For the word "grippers", copy every line of the material that includes it.

□ □ □ □ □

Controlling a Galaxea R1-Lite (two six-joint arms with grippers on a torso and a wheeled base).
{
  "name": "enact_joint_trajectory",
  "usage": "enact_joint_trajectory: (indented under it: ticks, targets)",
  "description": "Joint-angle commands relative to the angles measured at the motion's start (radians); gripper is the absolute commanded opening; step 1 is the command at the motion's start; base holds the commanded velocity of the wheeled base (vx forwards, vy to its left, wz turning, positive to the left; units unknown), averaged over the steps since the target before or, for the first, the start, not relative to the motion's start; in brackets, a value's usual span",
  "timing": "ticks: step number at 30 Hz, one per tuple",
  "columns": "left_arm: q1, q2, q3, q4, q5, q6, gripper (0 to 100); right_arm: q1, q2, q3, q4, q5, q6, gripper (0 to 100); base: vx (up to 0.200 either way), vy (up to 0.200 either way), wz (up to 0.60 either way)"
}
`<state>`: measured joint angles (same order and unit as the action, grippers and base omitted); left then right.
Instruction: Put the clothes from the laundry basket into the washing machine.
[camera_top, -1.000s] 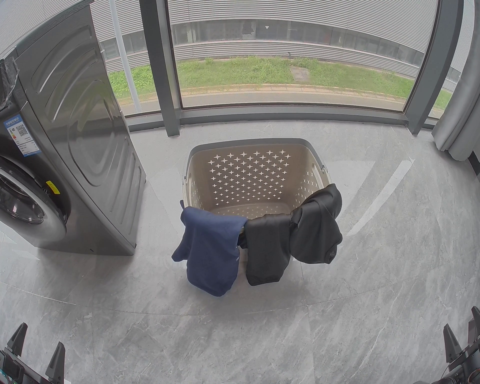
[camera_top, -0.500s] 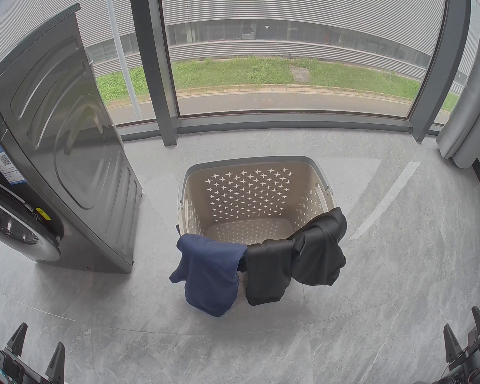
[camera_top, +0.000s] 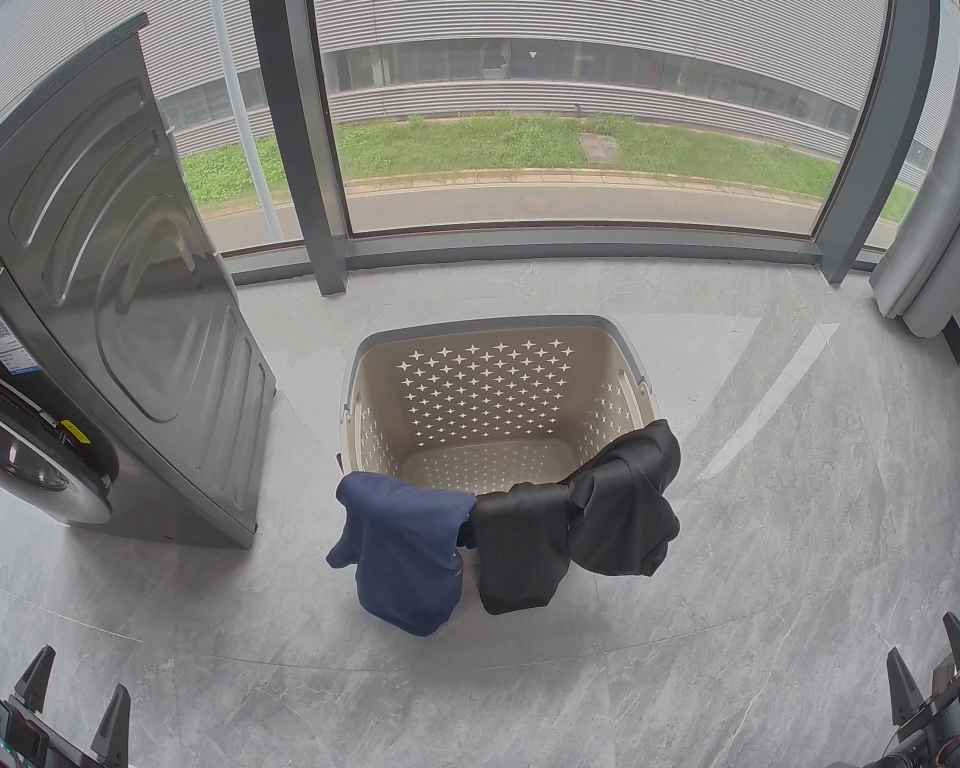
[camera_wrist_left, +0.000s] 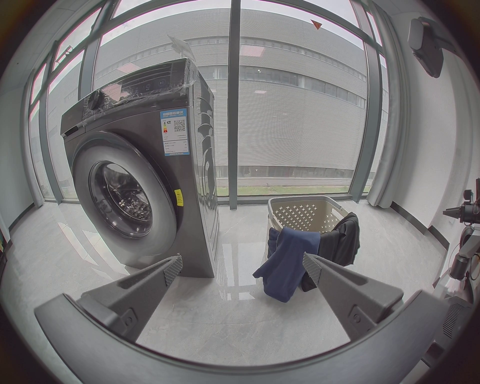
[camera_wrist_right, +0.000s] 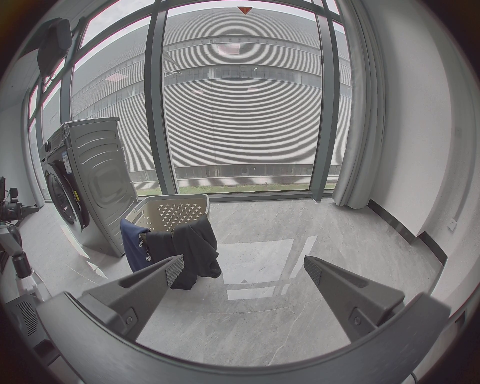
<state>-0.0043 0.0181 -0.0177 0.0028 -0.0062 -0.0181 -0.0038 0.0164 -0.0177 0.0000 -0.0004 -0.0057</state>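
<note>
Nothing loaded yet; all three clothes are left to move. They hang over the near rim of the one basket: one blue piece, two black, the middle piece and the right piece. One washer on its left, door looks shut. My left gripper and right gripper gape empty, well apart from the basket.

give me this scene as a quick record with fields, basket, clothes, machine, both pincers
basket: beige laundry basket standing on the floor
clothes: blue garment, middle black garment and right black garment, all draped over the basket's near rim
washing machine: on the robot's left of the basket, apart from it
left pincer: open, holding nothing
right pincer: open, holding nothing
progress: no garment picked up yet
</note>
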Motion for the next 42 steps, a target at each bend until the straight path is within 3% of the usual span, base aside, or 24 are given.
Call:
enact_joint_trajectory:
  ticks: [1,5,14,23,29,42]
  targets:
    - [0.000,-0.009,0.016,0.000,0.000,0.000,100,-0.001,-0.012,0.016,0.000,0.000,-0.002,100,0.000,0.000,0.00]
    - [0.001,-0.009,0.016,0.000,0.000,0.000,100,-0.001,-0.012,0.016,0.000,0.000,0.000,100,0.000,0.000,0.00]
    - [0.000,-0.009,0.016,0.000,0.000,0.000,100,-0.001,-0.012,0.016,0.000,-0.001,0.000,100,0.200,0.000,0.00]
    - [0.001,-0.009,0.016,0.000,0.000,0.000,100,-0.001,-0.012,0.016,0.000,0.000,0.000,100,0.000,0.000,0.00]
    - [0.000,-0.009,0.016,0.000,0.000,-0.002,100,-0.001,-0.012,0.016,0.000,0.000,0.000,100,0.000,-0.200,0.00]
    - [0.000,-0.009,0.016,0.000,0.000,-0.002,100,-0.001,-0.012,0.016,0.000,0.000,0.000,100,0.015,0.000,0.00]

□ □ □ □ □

→ **Answer to this exercise**
Controlling a Galaxea R1-Lite (two six-joint arms with grippers on a torso and a wheeled base).
`<state>`: measured joint angles (same order and unit as the action, grippers and base omitted); left then right.

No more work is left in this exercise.